## Goal of the exercise:
Give the data again exactly as it appears, excluding any pictures.

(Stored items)

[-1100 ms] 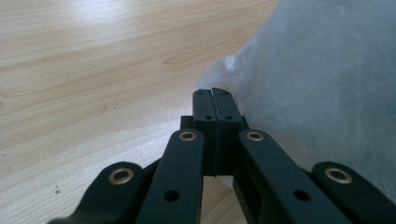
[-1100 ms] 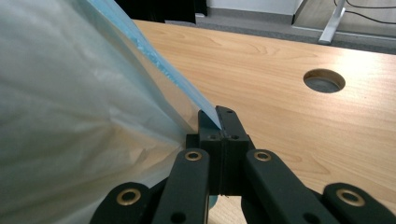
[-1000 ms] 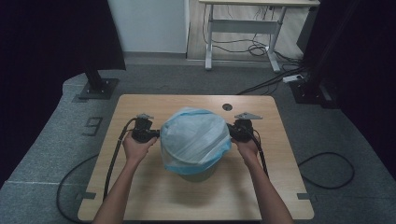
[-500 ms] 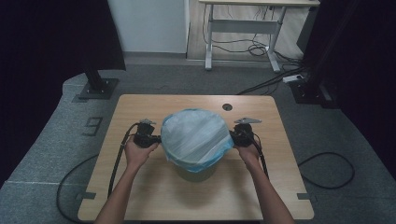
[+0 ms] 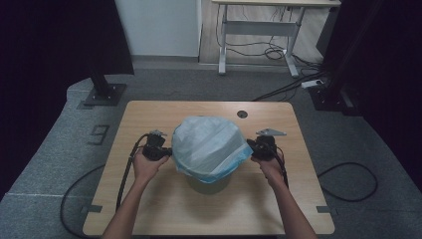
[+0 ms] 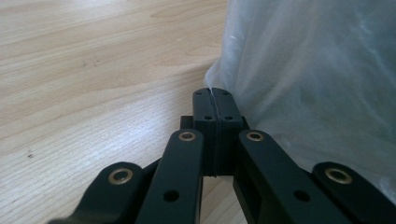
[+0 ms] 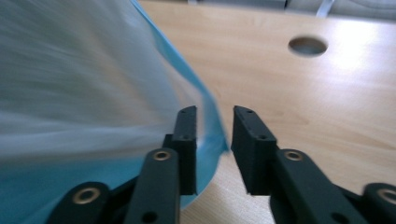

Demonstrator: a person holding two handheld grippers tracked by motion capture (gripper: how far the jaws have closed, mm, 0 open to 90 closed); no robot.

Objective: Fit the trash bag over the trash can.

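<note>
High view: plastic bag (image 5: 209, 147) draped over a bin (image 5: 209, 183) at table (image 5: 164, 209) centre. Left gripper (image 6: 215, 100) at its 9 o'clock, jaws pressed together, pinching the bag's edge. Right gripper (image 7: 214, 140) at 3 o'clock, jaws just opening, blue hem (image 7: 212, 116) loose between them. Risk: with one side freed, the left pull could drag the bag off or tip the bin.

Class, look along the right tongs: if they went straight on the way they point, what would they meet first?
Most likely the thin, translucent blue-edged plastic bag: its blue hem already hangs between the parted right tongs, which have just been opening. Past it lies bare light wooden table, though depth is unclear.
</note>
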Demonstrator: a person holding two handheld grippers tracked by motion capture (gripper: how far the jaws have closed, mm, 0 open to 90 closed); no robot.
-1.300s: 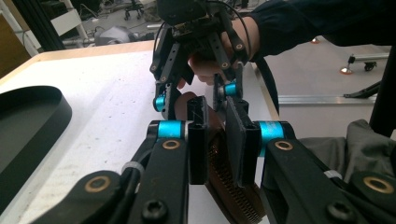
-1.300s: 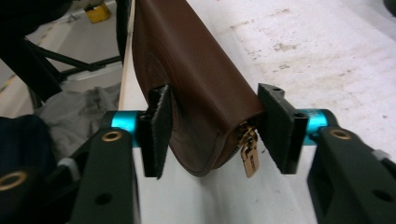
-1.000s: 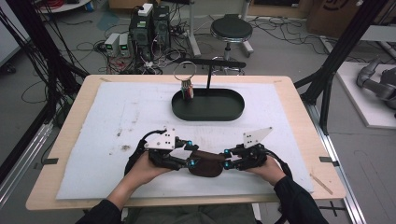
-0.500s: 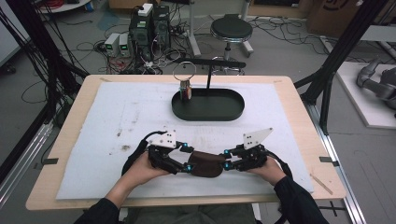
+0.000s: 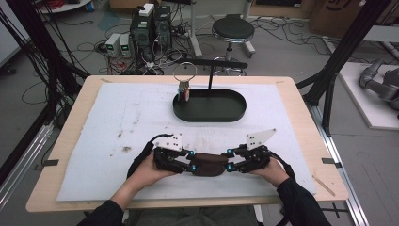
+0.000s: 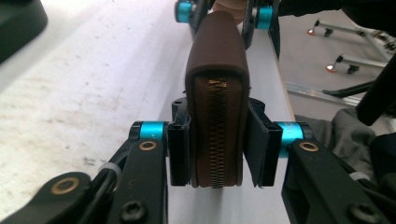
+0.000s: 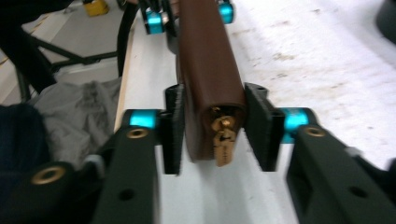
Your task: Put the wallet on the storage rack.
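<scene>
The wallet lies at the table's near edge, on the white mat, zipped shut (brass pull at the right end). The left gripper has just been closing and clamps one end. The right gripper has just been opening; a gap shows beside one pad, so it looks released. Judging by this, unzipping has not begun. The black tray stands well apart.

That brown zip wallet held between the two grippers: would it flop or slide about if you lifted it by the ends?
The brown wallet spans straight between the left gripper and the right gripper without sagging, so it is probably fairly stiff. Its smooth leather-like sides look somewhat slippery. Standing on its narrow edge, it would likely tip over if released.
</scene>
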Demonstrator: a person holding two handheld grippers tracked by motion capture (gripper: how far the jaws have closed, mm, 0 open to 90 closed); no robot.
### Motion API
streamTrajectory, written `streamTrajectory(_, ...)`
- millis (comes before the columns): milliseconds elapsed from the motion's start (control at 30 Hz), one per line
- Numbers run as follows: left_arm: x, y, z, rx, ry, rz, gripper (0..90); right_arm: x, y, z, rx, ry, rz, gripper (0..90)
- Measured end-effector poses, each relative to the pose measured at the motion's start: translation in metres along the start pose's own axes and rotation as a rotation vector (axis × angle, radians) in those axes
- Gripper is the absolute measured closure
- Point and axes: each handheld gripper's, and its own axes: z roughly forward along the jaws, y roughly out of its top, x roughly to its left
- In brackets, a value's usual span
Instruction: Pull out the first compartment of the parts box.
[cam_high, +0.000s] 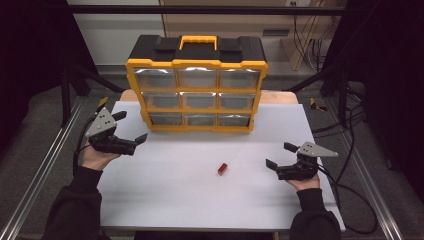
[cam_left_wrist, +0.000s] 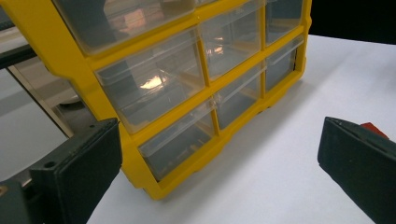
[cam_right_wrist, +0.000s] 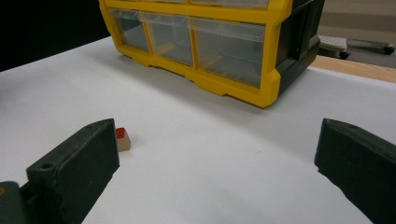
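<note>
A yellow and black drawer cabinet (cam_high: 196, 85) with clear drawers stands at the back of the white table top (cam_high: 200, 200). A small red block (cam_high: 222, 169) lies on the table in front of it. My left gripper (cam_high: 131, 129) is held open at the table's left edge, near the cabinet's lower left corner (cam_left_wrist: 154, 191); the red block (cam_left_wrist: 373, 129) peeks over its right jaw. My right gripper (cam_high: 280, 156) is open at the right, about a hand's width from the block (cam_right_wrist: 123, 138), which shows beside its left jaw. Both hold nothing.
The cabinet (cam_right_wrist: 219, 42) fills the back centre of the table; all its drawers look shut. Metal rails (cam_high: 45, 165) run along both sides of the table. Cables (cam_high: 350, 150) lie on the floor at the right. The table's wooden edge (cam_right_wrist: 359, 67) shows behind the cabinet.
</note>
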Motion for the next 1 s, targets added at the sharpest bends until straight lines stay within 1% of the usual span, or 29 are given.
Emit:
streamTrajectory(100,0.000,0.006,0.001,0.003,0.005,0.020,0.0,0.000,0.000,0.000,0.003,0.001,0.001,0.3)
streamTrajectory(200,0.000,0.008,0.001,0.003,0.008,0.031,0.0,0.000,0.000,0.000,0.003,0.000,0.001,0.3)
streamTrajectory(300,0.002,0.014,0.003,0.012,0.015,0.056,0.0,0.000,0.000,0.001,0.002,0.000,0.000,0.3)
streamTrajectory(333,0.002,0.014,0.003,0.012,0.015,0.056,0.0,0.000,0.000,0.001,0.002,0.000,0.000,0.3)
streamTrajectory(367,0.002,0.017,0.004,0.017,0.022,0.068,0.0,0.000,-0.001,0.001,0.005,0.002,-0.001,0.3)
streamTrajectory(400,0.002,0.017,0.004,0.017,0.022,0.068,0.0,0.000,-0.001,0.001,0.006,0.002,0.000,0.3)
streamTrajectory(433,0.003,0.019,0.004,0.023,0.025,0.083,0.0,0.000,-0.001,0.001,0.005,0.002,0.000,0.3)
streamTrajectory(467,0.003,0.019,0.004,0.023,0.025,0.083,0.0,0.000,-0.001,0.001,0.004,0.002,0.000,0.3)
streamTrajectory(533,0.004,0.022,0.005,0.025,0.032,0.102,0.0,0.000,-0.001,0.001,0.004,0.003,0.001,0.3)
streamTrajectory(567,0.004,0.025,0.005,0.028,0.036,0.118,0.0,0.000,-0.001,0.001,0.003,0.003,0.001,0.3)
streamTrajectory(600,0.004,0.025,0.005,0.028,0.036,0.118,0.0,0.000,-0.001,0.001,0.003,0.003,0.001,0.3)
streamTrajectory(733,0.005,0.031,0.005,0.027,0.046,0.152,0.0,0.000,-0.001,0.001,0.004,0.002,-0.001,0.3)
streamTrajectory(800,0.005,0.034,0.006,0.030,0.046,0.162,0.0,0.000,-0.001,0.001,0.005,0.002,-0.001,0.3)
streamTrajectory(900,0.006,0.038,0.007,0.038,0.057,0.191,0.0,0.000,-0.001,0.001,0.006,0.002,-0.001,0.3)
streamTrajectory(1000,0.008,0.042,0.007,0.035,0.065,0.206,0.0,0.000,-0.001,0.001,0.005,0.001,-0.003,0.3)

## Response box:
[-1100 ms] 
[-1100 ms] 
[-1000 ms] 
[-500 ms] 
[+0 ms] 
[+0 ms] 
[+0 ms] 

Demonstrator: a person holding two handheld grippers tracked by motion capture (gripper: how far the jaws have closed, mm, 0 open to 90 closed); no robot.

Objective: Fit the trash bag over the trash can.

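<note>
High view: plastic bag (image 5: 209, 147) draped over a bin (image 5: 209, 183) at table (image 5: 164, 209) centre. Left gripper (image 6: 215, 100) at its 9 o'clock, jaws pressed together, pinching the bag's edge. Right gripper (image 7: 214, 140) at 3 o'clock, jaws just opening, blue hem (image 7: 212, 116) loose between them. Risk: with one side freed, the left pull could drag the bag off or tip the bin.

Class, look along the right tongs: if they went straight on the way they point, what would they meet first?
Most likely the thin, translucent blue-edged plastic bag: its blue hem already hangs between the parted right tongs, which have just been opening. Past it lies bare light wooden table, though depth is unclear.
</note>
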Demonstrator: a person holding two handheld grippers tracked by motion capture (gripper: how far the jaws have closed, mm, 0 open to 90 closed); no robot.
-1.300s: 
-1.300s: 
-1.000s: 
-0.500s: 
+0.000s: 
+0.000s: 
+0.000s: 
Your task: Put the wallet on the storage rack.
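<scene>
The wallet lies at the table's near edge, on the white mat, zipped shut (brass pull at the right end). The left gripper has just been closing and clamps one end. The right gripper has just been opening; a gap shows beside one pad, so it looks released. Judging by this, unzipping has not begun. The black tray stands well apart.

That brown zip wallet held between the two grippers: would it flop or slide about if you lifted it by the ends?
The brown wallet spans straight between the left gripper and the right gripper without sagging, so it is probably fairly stiff. Its smooth leather-like sides look somewhat slippery. Standing on its narrow edge, it would likely tip over if released.
</scene>
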Demonstrator: a person holding two handheld grippers tracked by motion capture (gripper: how far the jaws have closed, mm, 0 open to 90 closed); no robot.
### Motion API
streamTrajectory, written `streamTrajectory(_, ...)`
- millis (comes before the columns): milliseconds elapsed from the motion's start (control at 30 Hz), one per line
- Numbers run as follows: left_arm: x, y, z, rx, ry, rz, gripper (0..90); right_arm: x, y, z, rx, ry, rz, gripper (0..90)
- Measured end-effector poses, each relative to the pose measured at the motion's start: translation in metres along the start pose's own axes and rotation as a rotation vector (axis × angle, radians) in those axes
- Gripper is the absolute measured closure
- Point and axes: each handheld gripper's, and its own axes: z roughly forward along the jaws, y roughly out of its top, x roughly to its left
- In brackets, a value's usual span
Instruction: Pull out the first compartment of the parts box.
[cam_high, +0.000s] 
[cam_left_wrist, +0.000s] 
[cam_right_wrist, +0.000s] 
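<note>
A yellow and black drawer cabinet (cam_high: 196, 85) with clear drawers stands at the back of the white table top (cam_high: 200, 200). A small red block (cam_high: 222, 169) lies on the table in front of it. My left gripper (cam_high: 131, 129) is held open at the table's left edge, near the cabinet's lower left corner (cam_left_wrist: 154, 191); the red block (cam_left_wrist: 373, 129) peeks over its right jaw. My right gripper (cam_high: 280, 156) is open at the right, about a hand's width from the block (cam_right_wrist: 123, 138), which shows beside its left jaw. Both hold nothing.
The cabinet (cam_right_wrist: 219, 42) fills the back centre of the table; all its drawers look shut. Metal rails (cam_high: 45, 165) run along both sides of the table. Cables (cam_high: 350, 150) lie on the floor at the right. The table's wooden edge (cam_right_wrist: 359, 67) shows behind the cabinet.
</note>
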Motion for the next 1 s, targets added at the sharpest bends until straight lines stay within 1% of the usual span, or 29 are given.
Emit:
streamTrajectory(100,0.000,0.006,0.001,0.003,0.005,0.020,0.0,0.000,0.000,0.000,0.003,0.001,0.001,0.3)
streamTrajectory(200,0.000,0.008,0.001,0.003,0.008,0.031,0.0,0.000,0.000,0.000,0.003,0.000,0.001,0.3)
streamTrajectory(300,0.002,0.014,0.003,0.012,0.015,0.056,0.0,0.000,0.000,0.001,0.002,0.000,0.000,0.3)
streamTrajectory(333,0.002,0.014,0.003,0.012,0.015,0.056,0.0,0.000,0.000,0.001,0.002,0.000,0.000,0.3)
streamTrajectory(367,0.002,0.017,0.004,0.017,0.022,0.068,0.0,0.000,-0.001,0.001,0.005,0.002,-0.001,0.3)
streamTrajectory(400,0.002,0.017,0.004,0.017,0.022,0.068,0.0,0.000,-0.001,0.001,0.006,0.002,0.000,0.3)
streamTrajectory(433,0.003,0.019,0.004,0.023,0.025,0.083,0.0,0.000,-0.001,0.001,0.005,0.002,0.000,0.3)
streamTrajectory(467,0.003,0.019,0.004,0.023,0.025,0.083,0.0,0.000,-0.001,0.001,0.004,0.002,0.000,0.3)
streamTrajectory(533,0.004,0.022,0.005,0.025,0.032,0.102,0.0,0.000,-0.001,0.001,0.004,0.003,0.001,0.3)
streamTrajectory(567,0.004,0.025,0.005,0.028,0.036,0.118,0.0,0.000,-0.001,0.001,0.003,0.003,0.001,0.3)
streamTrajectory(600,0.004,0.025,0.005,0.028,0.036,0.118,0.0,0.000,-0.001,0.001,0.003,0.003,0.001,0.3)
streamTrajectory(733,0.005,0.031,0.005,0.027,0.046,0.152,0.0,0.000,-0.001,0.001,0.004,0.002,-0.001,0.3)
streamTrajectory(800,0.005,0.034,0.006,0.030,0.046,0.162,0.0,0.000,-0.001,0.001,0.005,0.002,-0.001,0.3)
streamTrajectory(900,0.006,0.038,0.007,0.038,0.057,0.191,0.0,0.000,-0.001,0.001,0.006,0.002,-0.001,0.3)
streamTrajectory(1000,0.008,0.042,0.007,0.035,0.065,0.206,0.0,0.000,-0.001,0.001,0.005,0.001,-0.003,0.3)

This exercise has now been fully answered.